Hacker News new | ask | show | jobs
Refactoring Large Codebases
2 points by _ot2g 1401 days ago
Over my career I've refactored a handful of gigantic codebases and I have a few tips.

First: Version control _everything_. I mean, remove `.gitignore`, and add everything to git index before you start refactoring. The worst that can happen is when you accidentally make a change, everything breaks, and you have no way to recover to a working state.

Second: If you don't already have them, write compatibility tests for all public interfaces. It is easy to fall into trap of refactoring code and running a simple program to ensure that it works, but if it is a large application, chances are that your simple program does not cover all the edge cases.

Third: Use code coverage and eliminate all dead code paths before you start refactoring. When undergoing a refactor, chances are that you don't want to port everything: backwards compatibility, patches, etc. Code coverage reports allow you to understand exactly what is and isn't used by your tests on your target platforms.

Fourth: Make a list. I start refactors by scanning the codebase without making any changes and just writing a list of things that I would like to change. Planning allows to better understand the scope and feel like you are progressing in what may be a long endeavor.

Five: Make one change at a time. That's where the list comes into play. It is easy to start just going file by file and making changes to everything, but you are not setting up yourself for success, esp. if there are thousands of files. Doing 1 problem at a time allows you to be focused and efficient solving one problem.

Six: Document breaking changes and design decisions as you refactor. Whatever you document before the guiding principles for yourself and serve as a memo for future maintainers of the codebase.

These are the things/ideas I follow when refactoring large codebases. What about you?

1 comments

Re: First

What code wouldn't already be in version control?
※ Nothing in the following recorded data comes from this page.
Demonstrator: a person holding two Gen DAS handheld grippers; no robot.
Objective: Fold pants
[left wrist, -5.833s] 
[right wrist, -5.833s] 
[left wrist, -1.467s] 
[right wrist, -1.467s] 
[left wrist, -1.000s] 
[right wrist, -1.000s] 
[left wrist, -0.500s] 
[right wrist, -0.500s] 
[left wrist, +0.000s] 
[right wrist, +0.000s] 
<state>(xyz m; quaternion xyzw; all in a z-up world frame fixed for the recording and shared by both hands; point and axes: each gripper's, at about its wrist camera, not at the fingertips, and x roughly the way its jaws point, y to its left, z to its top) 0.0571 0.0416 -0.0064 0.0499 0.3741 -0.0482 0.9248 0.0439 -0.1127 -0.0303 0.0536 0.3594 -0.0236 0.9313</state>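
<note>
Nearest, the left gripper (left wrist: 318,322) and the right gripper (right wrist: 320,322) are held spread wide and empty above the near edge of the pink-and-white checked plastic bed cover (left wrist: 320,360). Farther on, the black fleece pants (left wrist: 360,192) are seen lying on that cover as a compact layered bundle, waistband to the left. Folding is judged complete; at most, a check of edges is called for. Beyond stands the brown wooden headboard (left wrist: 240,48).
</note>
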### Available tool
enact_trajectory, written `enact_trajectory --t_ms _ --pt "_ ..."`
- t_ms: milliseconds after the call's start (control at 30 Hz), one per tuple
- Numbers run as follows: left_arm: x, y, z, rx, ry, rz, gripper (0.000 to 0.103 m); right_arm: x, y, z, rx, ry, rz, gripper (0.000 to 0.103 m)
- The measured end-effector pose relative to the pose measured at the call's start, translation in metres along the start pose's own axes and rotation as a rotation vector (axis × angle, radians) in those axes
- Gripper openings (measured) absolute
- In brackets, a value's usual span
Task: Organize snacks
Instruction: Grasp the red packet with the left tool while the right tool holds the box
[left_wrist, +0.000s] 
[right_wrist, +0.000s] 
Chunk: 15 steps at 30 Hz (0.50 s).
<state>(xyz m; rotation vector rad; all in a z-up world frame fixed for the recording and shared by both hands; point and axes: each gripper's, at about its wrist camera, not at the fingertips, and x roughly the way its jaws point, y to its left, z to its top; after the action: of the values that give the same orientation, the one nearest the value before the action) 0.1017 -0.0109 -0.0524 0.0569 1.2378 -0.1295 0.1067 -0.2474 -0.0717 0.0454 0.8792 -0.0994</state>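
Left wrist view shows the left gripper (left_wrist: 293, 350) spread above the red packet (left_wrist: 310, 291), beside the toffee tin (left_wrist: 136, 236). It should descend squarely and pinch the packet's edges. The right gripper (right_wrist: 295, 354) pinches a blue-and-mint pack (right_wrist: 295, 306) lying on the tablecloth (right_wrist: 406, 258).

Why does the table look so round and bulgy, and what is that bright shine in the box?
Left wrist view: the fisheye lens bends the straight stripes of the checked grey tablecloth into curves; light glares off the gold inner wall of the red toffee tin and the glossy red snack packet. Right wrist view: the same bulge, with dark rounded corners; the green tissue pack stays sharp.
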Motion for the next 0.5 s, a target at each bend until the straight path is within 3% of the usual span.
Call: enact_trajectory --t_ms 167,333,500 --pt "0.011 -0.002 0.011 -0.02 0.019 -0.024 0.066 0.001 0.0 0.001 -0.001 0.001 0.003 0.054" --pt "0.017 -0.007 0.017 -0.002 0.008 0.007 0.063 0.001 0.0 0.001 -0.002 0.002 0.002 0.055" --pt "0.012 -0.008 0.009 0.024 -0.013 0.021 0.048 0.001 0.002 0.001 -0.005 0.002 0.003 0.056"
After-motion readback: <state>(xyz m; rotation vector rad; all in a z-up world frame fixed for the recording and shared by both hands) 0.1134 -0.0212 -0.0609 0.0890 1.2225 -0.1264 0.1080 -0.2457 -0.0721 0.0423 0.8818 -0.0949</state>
"I’ve seen things you people wouldn’t believe. Codebases on fire, edited in production. I watched websites uploaded from development through an FTP gate. All those files will be lost in time, like tears in rain. Time to die()."

More seriously, the volume of development happening without version control is astounding. FTP-ing an entire codebase to a production directory, with the files named ".bak.1", ".bak.2", etc. is still a common thing.

(For what it's worth I wrote a book on Modernizing Legacy Applications in PHP https://leanpub.com/mlaphp so this subject is close to my heart.)

The point was to add _everything_ to version control. Dependencies, artifacts, outputs, etc. The last project I was refactoring had git the size of 2G because of this, but it saved me a ton of headache. I was refactoring a system that I wasn't deeply familiar with. Having everything in version control allowed me to track how modifying the system code changed the outputs, and if upgrading dependencies broke the program, I could view diff to understand how dependencies changed.